Every line below that mentions the word "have" should be copied out.

DATA SHOWN section start

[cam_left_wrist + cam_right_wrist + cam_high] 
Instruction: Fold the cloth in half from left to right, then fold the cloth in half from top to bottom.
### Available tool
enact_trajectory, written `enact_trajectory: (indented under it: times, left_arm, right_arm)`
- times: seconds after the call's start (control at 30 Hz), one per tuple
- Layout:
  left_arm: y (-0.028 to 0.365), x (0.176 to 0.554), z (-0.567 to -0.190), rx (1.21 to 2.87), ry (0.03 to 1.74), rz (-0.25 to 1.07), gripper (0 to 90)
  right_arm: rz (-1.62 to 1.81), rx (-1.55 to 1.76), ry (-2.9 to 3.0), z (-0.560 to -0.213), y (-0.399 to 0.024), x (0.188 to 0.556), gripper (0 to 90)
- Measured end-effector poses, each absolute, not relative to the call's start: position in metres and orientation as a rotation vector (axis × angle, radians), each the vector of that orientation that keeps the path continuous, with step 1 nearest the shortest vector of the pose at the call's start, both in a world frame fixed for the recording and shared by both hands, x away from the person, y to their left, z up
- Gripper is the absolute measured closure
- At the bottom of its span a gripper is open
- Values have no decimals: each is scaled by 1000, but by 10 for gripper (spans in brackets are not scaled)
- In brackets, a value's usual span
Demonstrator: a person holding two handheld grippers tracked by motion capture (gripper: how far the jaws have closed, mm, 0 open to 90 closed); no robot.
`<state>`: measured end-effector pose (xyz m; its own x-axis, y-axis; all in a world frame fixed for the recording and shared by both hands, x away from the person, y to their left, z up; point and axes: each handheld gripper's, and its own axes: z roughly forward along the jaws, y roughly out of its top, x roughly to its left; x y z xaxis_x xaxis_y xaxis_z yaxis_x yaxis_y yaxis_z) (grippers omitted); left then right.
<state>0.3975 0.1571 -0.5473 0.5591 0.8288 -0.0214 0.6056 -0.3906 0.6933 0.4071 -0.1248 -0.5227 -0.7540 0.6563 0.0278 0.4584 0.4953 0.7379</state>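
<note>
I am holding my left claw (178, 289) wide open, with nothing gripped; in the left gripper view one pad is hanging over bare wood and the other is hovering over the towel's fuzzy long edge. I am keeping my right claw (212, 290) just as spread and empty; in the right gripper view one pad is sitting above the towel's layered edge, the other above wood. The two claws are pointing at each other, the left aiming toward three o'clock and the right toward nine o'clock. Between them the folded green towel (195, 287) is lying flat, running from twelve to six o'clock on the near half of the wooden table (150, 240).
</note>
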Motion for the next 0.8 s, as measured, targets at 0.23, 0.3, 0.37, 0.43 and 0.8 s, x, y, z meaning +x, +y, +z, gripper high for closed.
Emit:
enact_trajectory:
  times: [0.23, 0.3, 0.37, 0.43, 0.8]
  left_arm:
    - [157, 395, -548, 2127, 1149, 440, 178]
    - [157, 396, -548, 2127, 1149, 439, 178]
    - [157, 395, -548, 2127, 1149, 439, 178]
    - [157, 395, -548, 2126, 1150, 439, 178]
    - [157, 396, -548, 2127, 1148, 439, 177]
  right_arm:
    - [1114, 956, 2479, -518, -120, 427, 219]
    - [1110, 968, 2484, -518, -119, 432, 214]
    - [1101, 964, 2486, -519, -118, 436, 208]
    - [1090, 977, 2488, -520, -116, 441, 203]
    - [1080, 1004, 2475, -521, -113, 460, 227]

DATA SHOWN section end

**ANSWER SECTION:**
- Values have no decimals: each is scaled by 1000, but by 10 for gripper (spans in brackets are not scaled)
Demonstrator: a person holding two handheld grippers tracked by motion capture (gripper: how far the jaws have closed, mm, 0 open to 90 closed); no robot.

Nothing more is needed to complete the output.